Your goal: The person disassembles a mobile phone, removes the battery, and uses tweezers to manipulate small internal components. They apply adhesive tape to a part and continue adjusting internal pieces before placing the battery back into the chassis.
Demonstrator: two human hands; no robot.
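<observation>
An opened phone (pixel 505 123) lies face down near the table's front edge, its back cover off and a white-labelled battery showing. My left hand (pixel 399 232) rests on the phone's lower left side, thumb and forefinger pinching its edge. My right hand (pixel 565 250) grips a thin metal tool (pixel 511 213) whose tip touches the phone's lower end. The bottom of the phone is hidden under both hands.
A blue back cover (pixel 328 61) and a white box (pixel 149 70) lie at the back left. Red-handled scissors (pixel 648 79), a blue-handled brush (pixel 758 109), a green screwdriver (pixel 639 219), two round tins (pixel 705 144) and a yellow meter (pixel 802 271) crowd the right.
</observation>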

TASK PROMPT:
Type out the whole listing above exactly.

RESULT OF THE TASK:
Your goal: The person disassembles a mobile phone, removes the battery, and uses tweezers to manipulate small internal components. They apply adhesive tape to a part and continue adjusting internal pieces before placing the battery back into the chassis.
Demonstrator: two human hands; no robot.
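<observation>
An opened phone (pixel 505 123) lies face down near the table's front edge, its back cover off and a white-labelled battery showing. My left hand (pixel 399 232) rests on the phone's lower left side, thumb and forefinger pinching its edge. My right hand (pixel 565 250) grips a thin metal tool (pixel 511 213) whose tip touches the phone's lower end. The bottom of the phone is hidden under both hands.
A blue back cover (pixel 328 61) and a white box (pixel 149 70) lie at the back left. Red-handled scissors (pixel 648 79), a blue-handled brush (pixel 758 109), a green screwdriver (pixel 639 219), two round tins (pixel 705 144) and a yellow meter (pixel 802 271) crowd the right.
</observation>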

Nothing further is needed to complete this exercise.